Income-driven plans tend to be the best fit for most recent graduates, as the monthly bills adjust to your salary and in some cases offer a possibility of loan forgiveness. For example, if you work for the government or a nonprofit and pay on time every month for 10 years, the remainder of your debt can be forgiven; you won't even owe taxes on the balance. Graduates working in other fields may have similar opportunities after 20 or 25 years, but will owe taxes on the amount forgiven.
Keep in mind that if you opt for income-based repayment, and you marry, filing a joint tax return could have a big impact on your monthly burden, as the loan servicer will consider both incomes when calculating payments.
If you're a graduate with a steady job, good credit and enough income to pay down your loans, you can find much lower interest rates with private consolidation loans, but the amount you can save is generally not worth giving up federal consumer protections and possible debt forgiveness. (The Consumer Financial Protection Bureau estimates that more than one-quarter of working Americans are eligible for the Public Service Loan Forgiveness Program.)
For more ideas on ways to get your student loans forgiven, see this list.
Make Sure You're Paying the Principal
To rid yourself of the debt faster, you're going to need to put down more than the minimum required payment each month -- and make sure the money goes toward lowering the principal. The CFPB says borrowers have complained about lenders applying extra payments toward next month's bill instead.
To avoid this confusion, the CFPB suggests sending a letter to the lender explaining how your extra payments should be credited.
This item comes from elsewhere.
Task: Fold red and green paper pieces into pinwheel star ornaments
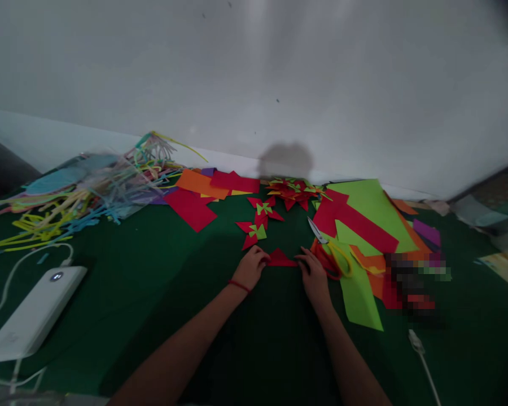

Here’s their sample letter.
Consider Life Insurance
If you and your partner have taken on debt together, such as a mortgage or an auto loan, and you think your mate would have trouble covering those bills without your income, "protect yourselves from financial disaster by purchasing enough life insurance to cover at least the amount of your debts. The loss of a loved one is hard enough without having to worry about a mountain of debt," says Grantham.
Celebrate the Victories
Your debt won't vanish overnight, and paying it off will require a lot of self-restraint and patience. So review your progress regularly to ensure you're remaining on track to meet your payoff goals — and as you whittle down the debts, don't forget to reward yourself (frugally, of course).
"Maintain a positive outlook, says Grantham. "If you have multiple loans and pay one off, commemorate the event by going out to dinner. Even a small gesture like dinner can be good motivation to stick to the plan."